It’s that time of year again. Birds are chirping, flowers are blooming, and daily temperatures are wildly fluctuating. Spring is in the air, which can only mean one thing – it’s time to do a little spring-cleaning on your data!

Yes, your data and databases may need a little springtime spruce up. Data spring-cleaning can be like my wife wanting me to go through our closet to tidy up, cull through items to keep, donate things we no longer need, and get rid of old clothing that she feels has to go (No, I will not part with my 20-year-old “painting khakis” – they are comfortable, sensible, and stylish when I paint rooms once every two years).

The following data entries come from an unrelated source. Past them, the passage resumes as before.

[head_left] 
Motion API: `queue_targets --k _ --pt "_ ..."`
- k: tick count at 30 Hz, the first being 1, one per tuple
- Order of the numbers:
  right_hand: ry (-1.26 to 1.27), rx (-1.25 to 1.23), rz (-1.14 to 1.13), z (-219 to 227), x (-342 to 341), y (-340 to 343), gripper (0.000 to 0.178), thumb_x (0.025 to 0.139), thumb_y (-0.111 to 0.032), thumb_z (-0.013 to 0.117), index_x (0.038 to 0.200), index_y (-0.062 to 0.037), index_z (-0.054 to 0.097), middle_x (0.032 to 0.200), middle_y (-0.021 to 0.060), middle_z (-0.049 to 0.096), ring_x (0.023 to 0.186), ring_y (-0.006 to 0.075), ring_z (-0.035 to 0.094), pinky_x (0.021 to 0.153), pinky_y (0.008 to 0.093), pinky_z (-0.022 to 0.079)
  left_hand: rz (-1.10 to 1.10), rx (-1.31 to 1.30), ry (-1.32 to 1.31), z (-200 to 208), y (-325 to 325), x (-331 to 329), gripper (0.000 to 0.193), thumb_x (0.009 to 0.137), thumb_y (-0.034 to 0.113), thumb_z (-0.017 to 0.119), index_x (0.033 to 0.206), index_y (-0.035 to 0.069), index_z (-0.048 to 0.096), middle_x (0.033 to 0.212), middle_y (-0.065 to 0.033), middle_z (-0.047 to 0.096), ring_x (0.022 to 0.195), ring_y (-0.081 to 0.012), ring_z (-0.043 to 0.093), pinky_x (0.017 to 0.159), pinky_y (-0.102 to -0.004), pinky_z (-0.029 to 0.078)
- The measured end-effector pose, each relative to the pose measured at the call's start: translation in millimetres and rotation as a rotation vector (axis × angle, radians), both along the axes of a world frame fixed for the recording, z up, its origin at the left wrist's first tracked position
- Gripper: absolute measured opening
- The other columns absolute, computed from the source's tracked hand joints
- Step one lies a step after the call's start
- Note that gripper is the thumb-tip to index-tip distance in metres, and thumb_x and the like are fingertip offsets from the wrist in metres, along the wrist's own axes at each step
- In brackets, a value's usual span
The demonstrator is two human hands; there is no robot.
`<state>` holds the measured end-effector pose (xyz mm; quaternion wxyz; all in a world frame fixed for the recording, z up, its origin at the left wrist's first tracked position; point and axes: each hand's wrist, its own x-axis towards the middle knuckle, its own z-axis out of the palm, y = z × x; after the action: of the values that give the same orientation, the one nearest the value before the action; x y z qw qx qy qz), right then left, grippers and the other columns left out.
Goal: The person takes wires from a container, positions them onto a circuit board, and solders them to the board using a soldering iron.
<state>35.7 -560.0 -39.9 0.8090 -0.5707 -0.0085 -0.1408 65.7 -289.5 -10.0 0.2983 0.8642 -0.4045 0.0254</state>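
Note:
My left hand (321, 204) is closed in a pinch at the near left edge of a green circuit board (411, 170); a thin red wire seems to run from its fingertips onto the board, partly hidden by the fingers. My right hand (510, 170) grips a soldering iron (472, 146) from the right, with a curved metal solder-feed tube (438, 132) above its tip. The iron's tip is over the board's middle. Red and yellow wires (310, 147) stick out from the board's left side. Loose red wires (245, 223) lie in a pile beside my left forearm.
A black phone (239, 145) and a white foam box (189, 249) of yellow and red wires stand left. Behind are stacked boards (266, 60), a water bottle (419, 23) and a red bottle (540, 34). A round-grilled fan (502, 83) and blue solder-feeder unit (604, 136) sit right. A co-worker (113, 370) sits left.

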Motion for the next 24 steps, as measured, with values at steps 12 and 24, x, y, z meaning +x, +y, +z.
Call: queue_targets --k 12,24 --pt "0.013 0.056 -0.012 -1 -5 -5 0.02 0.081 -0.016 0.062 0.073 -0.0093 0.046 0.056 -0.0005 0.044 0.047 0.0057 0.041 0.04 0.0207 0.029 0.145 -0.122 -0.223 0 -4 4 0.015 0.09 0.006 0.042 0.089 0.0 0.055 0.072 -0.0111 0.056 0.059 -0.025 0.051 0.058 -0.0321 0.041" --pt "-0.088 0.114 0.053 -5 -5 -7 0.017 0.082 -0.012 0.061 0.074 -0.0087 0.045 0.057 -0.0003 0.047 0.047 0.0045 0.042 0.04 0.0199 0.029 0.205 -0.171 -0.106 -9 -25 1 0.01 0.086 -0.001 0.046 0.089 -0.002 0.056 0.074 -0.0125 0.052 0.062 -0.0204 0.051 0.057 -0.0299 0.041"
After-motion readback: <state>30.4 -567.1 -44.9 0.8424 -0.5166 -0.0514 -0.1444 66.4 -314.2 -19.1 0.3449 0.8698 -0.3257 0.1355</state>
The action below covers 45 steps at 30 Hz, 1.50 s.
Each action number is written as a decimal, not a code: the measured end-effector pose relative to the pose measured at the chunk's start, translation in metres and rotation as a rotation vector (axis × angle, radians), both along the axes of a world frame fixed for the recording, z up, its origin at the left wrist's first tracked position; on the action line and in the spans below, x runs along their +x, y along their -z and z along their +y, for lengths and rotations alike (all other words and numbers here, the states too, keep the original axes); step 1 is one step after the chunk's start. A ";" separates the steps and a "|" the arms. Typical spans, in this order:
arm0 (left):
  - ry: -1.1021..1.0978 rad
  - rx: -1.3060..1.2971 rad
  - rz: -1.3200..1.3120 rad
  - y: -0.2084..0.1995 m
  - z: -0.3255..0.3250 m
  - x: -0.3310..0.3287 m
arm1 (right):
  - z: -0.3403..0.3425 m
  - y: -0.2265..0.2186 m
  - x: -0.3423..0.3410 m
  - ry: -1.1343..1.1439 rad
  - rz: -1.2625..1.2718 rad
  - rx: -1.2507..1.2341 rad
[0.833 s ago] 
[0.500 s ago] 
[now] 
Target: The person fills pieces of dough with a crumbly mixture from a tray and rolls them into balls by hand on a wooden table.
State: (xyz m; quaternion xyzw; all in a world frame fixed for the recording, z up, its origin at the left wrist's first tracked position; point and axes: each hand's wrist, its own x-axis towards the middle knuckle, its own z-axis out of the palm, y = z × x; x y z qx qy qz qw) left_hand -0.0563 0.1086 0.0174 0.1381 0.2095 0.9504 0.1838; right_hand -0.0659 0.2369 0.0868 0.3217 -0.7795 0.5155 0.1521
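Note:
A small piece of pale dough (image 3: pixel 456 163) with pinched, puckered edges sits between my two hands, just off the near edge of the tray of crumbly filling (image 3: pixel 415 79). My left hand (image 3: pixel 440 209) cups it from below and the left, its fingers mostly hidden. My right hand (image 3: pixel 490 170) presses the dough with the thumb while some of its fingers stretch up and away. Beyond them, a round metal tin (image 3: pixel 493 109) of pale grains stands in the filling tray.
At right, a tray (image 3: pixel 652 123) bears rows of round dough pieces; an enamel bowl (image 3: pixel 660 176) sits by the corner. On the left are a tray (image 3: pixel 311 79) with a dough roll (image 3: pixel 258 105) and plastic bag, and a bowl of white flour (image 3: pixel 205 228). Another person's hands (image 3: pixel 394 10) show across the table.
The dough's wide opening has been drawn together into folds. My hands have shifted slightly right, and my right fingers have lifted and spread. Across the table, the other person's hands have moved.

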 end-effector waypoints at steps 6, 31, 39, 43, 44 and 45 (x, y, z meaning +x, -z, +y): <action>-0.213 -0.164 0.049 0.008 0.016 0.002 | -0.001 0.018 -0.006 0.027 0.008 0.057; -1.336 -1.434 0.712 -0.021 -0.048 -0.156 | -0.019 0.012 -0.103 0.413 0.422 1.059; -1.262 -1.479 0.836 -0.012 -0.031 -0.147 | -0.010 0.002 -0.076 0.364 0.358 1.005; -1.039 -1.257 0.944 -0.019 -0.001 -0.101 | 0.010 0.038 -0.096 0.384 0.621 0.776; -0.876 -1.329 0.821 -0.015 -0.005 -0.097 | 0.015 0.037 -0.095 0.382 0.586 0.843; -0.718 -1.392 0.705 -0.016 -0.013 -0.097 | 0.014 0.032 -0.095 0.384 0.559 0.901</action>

Much like our closets, garages, attics and offices, data needs regular attention to eliminate clutter and waste that costs both time and money. You wouldn’t have fifteen closets in your home with the same clothing, 75 pairs of the same pants, and only one family member who can tell you where your pink shirt is (no, the other one). That’s because that would be expensive, wasteful, and make life a little challenging, so don’t do that with your data. Let’s get
to cleaning!

Where to Begin Spring-Cleaning Your Data

Start your data clean-up by taking inventory of what is potentially in scope. Like you would pick an area in your home to start spring-cleaning, clearly define a data population to get started. Thinking in terms of eDiscovery data, this might include:

Create a detailed list of your databases by looking at:

  • Total volumes: Records, images, natives, hosting
  • Users: Does everyone with access still need it? When did users last log in?
  • Duplication of records across databases: How were key decisions, like privilege calls handled across all of those copies? Make friends with a database administrator because they can do wonders on this analysis.

Database fields
If you have 1,000 fields in a standard eDiscovery database, you are doing something special and not necessarily in a good way. A lack of field management can lead to slower turnaround time on requests (“Which of the five responsiveness fields do I use?”), incorrect search results, bad production outputs, and slow database performance. Using your database inventory, gather field lists across each database. Clean up and organize what you intend to keep, and identify what is no longer needed. During this field analysis, note consistent fields to be used for a standard database structure going forward.

Field values
Just because you know which of the “Bob Smith” values to search in the custodian field (“Bob Smith”; “Smith, Bob”; “Robert Smith”; “Smith, Bobby”), doesn’t mean that everyone else does. Having variation of database field values can be just as confusing as not knowing which of the similarly named fields to search. It is one of the leading reasons for incorrect search results, and it is why having fully indexed fields is so important. In CVLynx terms, a simple LOOK report or search results TALLY can help you to spot and clean up inconsistencies with your field values.

Your scope of data spring-cleaning might also include physical media, file shares, FTP sites, tracking logs, emails, and all those wonderful spreadsheets and reports that you’ve intended to consolidate. Regardless of your “data closet,” there are great tools and methodologies to help you take the next step.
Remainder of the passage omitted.